“All veteran humanities people know the reasons: intentionally obscure French philosophy is an established performance art; there’s money to be made, appointments to be secured, prestige to be garnered. Just as rich white American pop-music execs grasp that giving a tyro singer one name automatically wins teenage fans, operators in the master of though biz know that positioning a properly hieratic obscurantist correctly can lead scholarly publishers to issue any dreck the thinker produces. Once a French thinker hits the mark, of course, no one dares shut them up or suggests such plebeian activities as editing or rewriting.”
So writes Carlin Romano, himself a professor in philosophy, in the Chronicle of Higher Education. It was syndicated in todays Australian. His inspiration? The death of Jean Baudrillard; an intellectual fraud according to Romano.
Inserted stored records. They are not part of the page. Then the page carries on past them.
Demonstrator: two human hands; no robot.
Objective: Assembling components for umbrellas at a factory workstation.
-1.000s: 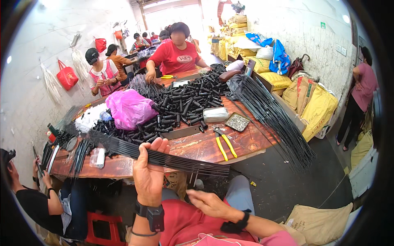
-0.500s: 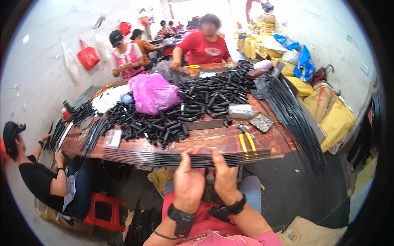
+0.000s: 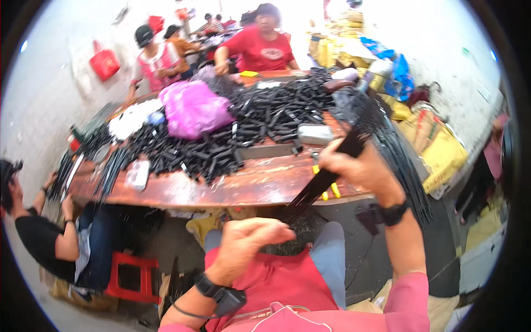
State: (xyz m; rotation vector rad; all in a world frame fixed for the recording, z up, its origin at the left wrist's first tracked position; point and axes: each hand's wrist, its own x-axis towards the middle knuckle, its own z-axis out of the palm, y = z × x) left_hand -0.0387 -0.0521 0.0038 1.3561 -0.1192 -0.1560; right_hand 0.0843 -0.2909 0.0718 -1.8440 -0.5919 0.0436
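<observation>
My right hand (image 3: pixel 359 169) is wrapped round a bundle of thin black rods (image 3: pixel 316 188), holding it slantwise over the near table edge. The bundle's upper end sticks out above the hand, blurred by motion. Its lower end reaches down toward my left hand (image 3: pixel 251 238), which is in front of my lap. The left fingers are curled in and the thumb points toward the rods. Whether anything lies within those fingers is hidden. Behind the bundle, yellow-handled pliers (image 3: pixel 334 190) lie on the table, partly covered.
A heap of black tubular parts (image 3: pixel 287 113) and a pink plastic bag (image 3: pixel 196 110) cover much of the wooden table (image 3: pixel 221 191). Long black rods (image 3: pixel 406 177) overhang its right side. A person in black (image 3: pixel 47 238) sits left by a red stool (image 3: pixel 133 276); another in red (image 3: pixel 257 50) is opposite.
The rods, lying level across both hands before, now stand slanted in my right hand, which has moved up and right. My left hand has dropped slightly and curled. The view has shifted.
</observation>
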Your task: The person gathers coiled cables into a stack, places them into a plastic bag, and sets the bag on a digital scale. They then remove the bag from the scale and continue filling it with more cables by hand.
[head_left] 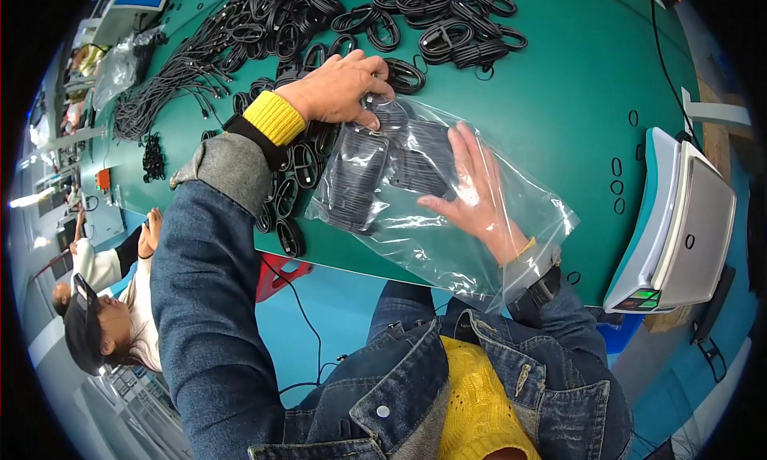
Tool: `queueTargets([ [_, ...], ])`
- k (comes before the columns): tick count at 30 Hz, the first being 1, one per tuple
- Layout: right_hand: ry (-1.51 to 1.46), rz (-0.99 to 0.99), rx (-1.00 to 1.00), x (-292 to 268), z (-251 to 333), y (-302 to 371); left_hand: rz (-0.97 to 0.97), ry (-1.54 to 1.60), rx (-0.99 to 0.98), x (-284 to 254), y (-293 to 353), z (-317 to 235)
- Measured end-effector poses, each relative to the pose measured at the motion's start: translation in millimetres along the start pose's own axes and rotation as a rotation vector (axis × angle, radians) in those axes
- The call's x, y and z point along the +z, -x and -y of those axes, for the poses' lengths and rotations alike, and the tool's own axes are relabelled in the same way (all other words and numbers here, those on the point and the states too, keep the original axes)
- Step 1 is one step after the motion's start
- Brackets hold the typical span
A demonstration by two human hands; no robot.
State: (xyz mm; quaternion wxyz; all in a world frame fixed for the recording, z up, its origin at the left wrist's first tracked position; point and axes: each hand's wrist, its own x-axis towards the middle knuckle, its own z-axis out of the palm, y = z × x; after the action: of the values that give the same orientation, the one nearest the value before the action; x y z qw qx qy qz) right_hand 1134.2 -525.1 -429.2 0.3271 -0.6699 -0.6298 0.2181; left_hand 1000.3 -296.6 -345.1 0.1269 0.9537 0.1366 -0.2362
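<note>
The head view shows, nearest, the right hand (473, 190), apparently inside a clear plastic bag (431, 248), its fingers spread and grasping nothing, beside black cable bundles (355, 176). These lie within the bag near the edge of a green table (575, 84). Slightly farther, the left hand (339, 91) bends over the bag's upper end, thumb and fingers around a bundle; whether it grips plastic, cable or both, I cannot tell. Beyond, loose coiled cables (471, 32) spread across the table, with a pile of straighter cables (164, 100) farther left.
</note>
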Motion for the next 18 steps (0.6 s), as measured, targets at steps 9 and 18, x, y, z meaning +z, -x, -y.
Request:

Aside from observations that Romano’s piece is likewise a performance, I couldn’t really say with any confidence that I knew Baudrillard’s work well enough to say he was incorrect, although the few pieces I had read I certainly thought were interesting and effective pieces of criticism.
In addition, his obituary smacks all too much of the pomo bashing that takes place from time to time; in particular the triumphant trumpeting of the ‘death of deconstruction’ in certain quarters, following the death of Jacques Derrida in 2004. Surely measured and scholarly assessment of a thinker’s contribution doesn’t call for a delight in their demise, regardless of one’s thoughts on their work.